Assignment
Look through the data below and return each line where "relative" appears.

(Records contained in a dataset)
══════

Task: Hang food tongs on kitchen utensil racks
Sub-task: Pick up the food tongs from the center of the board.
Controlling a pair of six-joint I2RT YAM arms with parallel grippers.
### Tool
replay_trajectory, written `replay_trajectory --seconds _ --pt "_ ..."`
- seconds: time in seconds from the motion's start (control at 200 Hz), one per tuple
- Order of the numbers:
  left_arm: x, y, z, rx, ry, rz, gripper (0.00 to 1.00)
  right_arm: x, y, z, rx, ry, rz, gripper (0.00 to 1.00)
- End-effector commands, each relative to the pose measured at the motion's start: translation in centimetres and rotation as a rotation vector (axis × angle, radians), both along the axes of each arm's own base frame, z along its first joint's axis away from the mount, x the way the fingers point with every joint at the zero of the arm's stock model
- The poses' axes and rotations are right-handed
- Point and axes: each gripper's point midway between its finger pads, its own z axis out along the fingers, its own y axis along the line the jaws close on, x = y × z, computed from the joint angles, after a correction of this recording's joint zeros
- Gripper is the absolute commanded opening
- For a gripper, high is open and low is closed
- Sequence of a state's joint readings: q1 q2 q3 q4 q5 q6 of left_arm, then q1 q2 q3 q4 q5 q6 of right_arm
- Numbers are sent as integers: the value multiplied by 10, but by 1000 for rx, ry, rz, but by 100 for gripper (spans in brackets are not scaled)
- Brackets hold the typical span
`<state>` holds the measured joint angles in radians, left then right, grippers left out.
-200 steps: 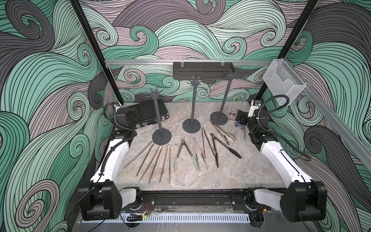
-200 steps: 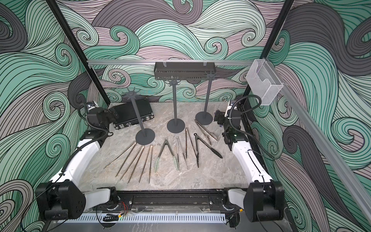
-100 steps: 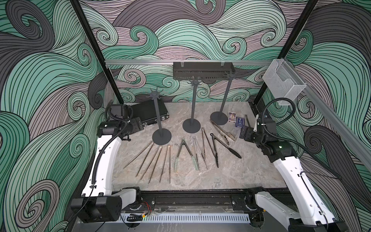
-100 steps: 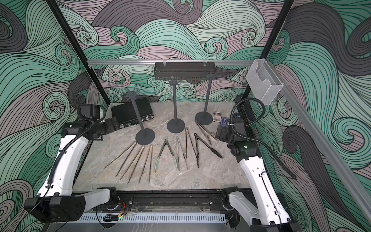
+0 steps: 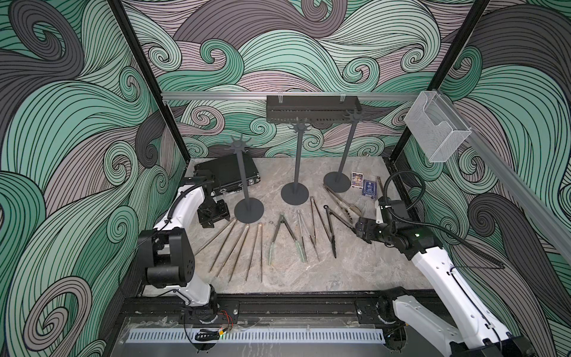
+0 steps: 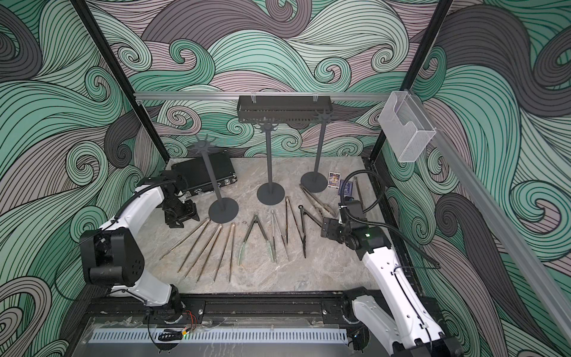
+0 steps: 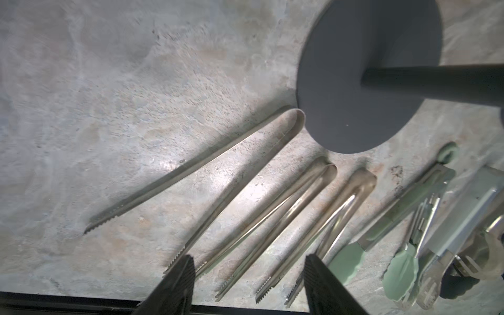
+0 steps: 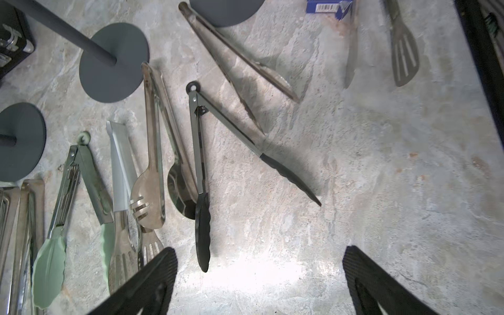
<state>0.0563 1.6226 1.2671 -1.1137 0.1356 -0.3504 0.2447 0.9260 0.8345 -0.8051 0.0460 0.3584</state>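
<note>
Tongs lie flat across the marbled worktop point(image 5: 355, 272) in front of three racks. At the left, thin steel tongs point(image 7: 191, 173) with serrated tips fan out, arms slightly parted. The bend of the leftmost pair sits just beside the disc foot of the left rack point(image 5: 244, 185). Right of the fan a green-tipped pair point(image 8: 94, 185) spreads in a V. Next come a white-handled pair point(image 8: 118, 169) and a spoon-ended pair point(image 8: 148, 201), close together on the near side of the middle rack point(image 5: 297, 167). A black-tipped pair point(image 8: 198, 152) sprawls open beside them, its hinge ring pointing far. A longer steel pair point(image 8: 261, 69) rests by the foot of the right rack point(image 5: 348, 148), and a slotted utensil point(image 8: 403, 54) lies near the right wall. Each rack is a dark grey pole, upright on a round foot and crowned by a star of short prongs.

The left fingers point(image 7: 177, 286) hang over the steel fan beside the left rack's foot, partly parted with a clear gap and nothing gripped. Whether they touch the tongs cannot be told. The right fingers point(image 8: 147, 283) are spread wide over bare worktop just right of the black-tipped pair and grip nothing.
</note>
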Motion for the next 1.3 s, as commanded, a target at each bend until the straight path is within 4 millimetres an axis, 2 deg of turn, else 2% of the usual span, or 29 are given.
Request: replay_trajectory --seconds 0.0,0.35,0.5,0.605,0.735,0.836,1.056,1.296 --pt "2 -6 -8 -38 23 27 64 3 15 -1 49 -8 36 96" --pt "9 -1 -23 -12 108 -26 67 5 33 -18 73 -1 112 96" --pt "15 6 -31 25 144 -36 67 7 39 -18 90 -2 133 96" --pt "20 17 -31 81 180 -56 64 8 41 -17 99 -12 141 96" --pt "25 40 -26 203 241 -114 63 8 41 -17 101 -17 146 96" --pt "19 48 -26 241 306 -169 62 8 41 -18 100 -14 148 96" --pt "5 49 -29 247 338 -212 63 7 43 -19 106 -11 156 96" --pt "-1 44 -50 238 429 -250 60 6 43 -18 107 -14 157 97"
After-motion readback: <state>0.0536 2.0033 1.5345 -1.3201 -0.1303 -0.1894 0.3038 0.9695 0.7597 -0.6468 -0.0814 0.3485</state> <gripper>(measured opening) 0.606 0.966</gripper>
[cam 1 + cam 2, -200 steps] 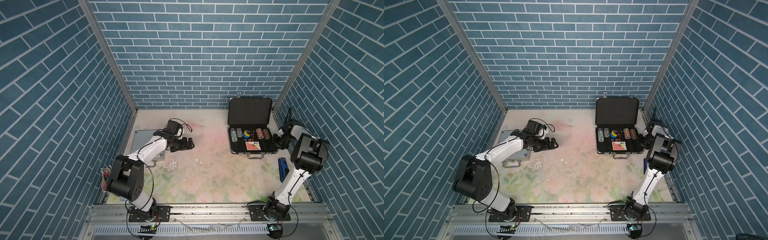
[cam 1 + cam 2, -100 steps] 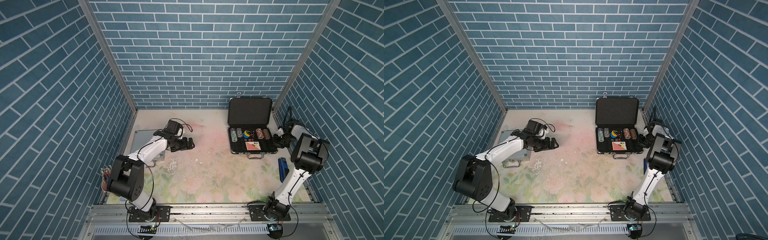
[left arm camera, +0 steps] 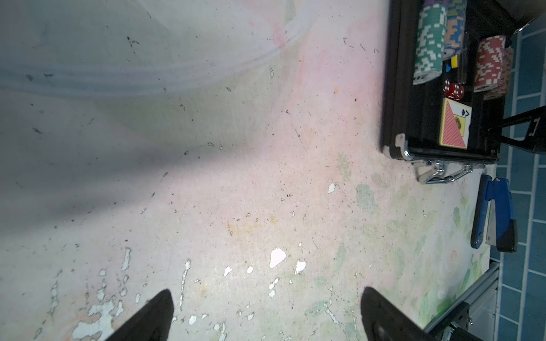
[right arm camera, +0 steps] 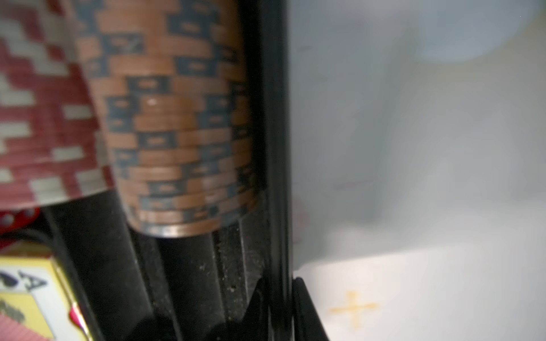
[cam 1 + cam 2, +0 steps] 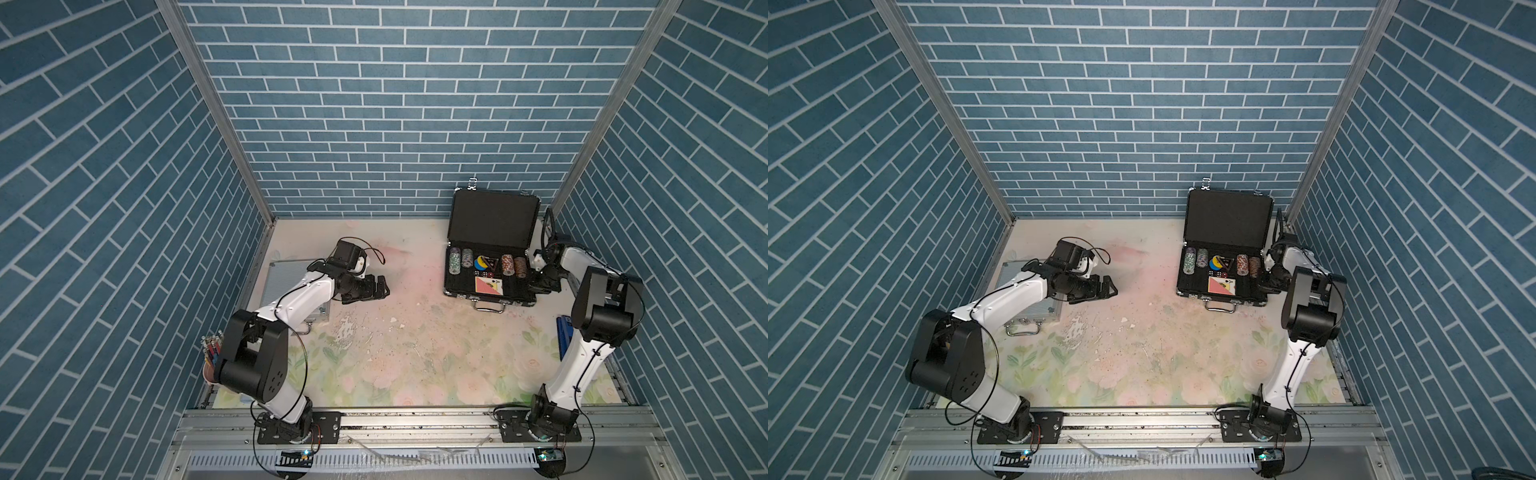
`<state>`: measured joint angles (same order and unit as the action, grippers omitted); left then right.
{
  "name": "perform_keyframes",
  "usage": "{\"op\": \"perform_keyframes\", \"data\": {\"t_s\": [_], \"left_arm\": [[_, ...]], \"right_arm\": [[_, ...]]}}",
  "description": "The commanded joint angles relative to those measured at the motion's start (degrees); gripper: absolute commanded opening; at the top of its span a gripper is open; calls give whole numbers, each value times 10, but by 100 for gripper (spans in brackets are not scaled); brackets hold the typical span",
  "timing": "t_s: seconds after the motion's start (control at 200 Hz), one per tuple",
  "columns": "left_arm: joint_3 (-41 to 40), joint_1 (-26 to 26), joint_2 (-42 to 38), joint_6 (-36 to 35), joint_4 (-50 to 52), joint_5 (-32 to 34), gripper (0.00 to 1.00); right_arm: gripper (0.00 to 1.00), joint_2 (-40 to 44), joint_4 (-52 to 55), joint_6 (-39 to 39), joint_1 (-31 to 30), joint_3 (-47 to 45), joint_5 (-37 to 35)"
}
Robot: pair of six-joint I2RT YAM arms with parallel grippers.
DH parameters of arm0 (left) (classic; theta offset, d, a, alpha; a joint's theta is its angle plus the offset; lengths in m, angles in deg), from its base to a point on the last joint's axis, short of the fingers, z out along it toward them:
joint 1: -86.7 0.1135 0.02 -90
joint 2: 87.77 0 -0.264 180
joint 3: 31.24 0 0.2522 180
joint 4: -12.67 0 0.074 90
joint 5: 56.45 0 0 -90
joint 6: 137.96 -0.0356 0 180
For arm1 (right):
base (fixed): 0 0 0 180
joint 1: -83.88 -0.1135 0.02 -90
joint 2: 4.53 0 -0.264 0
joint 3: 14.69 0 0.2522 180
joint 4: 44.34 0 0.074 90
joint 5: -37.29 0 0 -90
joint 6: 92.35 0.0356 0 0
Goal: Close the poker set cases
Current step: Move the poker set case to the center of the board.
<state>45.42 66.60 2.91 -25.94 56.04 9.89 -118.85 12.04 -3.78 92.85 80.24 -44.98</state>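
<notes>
Over on the left, the silver case point(image 5: 284, 280) lay flat with its top down, so it looked shut. The left arm reached across it. The left gripper point(image 5: 383, 287) hung just past it over the bare table, its two fingers wide apart and holding nothing.

Well off to the right, near the far wall, sat the black case point(image 5: 459, 286). It was open. Its lid point(image 5: 494, 218) stood straight up at the far edge, and chips point(image 5: 508, 266) and a card point(image 5: 488, 284) lay inside. The case's long side ran from left to right, and so did the fold where the lid joins.

The right gripper point(image 5: 535, 286) was at the case's right end. Its fingers looked pinched together on the thin right wall, one inside and one outside. The right arm was much nearer to this case than the left arm. The lid rose on the far side of that gripper, so I think it would need tipping toward the near side to shut.
</notes>
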Motion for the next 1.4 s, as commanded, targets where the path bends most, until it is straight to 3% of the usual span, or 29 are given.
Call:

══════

Your solution
- End-effector commands, each relative to the pose measured at the motion's start: translation in centimetres and rotation as a rotation vector (axis × angle, radians), both along the axes of each arm's own base frame, z along its first joint's axis away from the mount, x the way the fingers point with every joint at the zero of the arm's stock model
  "description": "The commanded joint angles relative to those measured at the motion's start (degrees); gripper: absolute commanded opening; at the top of its span a gripper is open; calls give whole numbers, each value times 10, but by 100 for gripper (spans in brackets are not scaled); brackets hold the typical span",

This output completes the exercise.